• [Problem to solve]: Search the data for the string "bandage", and report each line where it is found.

• [Records to process]:
---

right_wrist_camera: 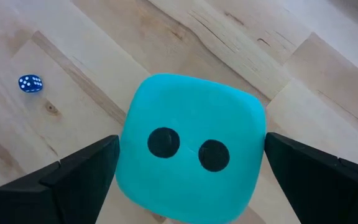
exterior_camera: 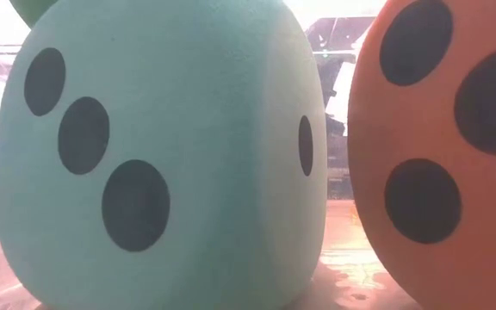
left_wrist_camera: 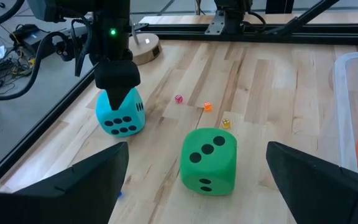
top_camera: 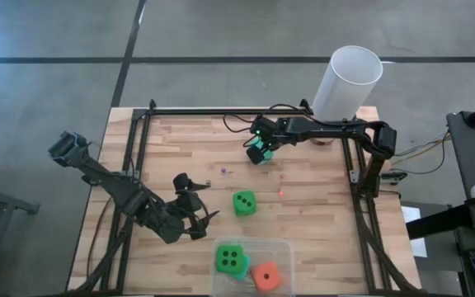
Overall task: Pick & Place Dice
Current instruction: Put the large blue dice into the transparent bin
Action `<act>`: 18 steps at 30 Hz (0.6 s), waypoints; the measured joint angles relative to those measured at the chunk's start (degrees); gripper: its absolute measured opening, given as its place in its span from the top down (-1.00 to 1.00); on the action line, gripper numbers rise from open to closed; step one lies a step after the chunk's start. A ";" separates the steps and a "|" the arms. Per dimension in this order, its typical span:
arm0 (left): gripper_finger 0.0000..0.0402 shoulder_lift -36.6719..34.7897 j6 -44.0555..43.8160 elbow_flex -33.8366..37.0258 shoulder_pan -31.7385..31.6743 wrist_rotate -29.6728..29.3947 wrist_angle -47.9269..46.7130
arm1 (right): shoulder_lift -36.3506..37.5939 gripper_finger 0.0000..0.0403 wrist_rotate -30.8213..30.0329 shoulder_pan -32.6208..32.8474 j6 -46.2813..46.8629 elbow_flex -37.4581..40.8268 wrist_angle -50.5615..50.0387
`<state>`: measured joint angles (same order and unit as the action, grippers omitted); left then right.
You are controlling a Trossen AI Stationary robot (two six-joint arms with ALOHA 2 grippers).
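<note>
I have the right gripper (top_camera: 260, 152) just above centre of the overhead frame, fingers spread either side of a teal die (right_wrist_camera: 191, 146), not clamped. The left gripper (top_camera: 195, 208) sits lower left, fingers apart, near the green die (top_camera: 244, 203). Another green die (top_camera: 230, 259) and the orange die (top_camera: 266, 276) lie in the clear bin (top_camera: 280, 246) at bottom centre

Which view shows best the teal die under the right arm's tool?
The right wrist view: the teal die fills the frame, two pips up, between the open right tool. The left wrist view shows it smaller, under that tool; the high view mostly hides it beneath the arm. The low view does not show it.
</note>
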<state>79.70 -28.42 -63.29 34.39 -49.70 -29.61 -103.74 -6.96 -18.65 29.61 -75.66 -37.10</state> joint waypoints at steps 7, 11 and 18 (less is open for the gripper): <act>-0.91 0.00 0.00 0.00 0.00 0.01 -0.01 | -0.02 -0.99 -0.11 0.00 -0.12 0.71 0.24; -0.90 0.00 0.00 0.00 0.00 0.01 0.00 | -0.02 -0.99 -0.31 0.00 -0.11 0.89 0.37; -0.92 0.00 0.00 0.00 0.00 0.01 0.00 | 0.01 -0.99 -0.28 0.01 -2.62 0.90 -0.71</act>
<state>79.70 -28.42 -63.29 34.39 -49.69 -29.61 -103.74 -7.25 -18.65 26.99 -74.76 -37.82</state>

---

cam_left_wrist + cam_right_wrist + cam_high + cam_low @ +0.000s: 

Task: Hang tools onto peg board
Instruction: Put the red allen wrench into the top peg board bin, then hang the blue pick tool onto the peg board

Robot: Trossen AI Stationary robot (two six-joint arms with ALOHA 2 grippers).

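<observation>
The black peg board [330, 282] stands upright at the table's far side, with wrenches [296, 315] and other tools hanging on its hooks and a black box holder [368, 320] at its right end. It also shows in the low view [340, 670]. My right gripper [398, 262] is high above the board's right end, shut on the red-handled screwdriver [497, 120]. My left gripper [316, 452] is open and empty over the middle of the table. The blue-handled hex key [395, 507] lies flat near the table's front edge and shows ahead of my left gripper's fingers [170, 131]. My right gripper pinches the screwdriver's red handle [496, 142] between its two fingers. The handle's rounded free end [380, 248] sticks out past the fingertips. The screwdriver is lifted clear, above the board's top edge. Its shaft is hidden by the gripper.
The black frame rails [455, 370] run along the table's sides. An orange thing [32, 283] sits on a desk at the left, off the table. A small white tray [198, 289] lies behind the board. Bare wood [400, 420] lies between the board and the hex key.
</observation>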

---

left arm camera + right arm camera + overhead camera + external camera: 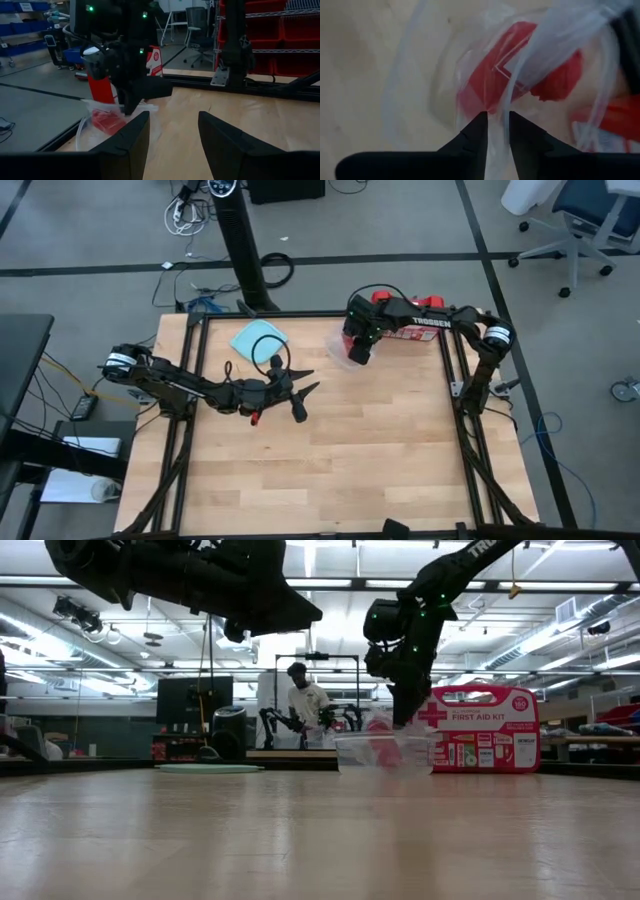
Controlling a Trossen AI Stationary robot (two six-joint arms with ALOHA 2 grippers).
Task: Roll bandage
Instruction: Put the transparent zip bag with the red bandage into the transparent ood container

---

• [Response]:
Task: Roll bandage
Instruction: Put the transparent zip bag with the red bandage into the transparent ood container

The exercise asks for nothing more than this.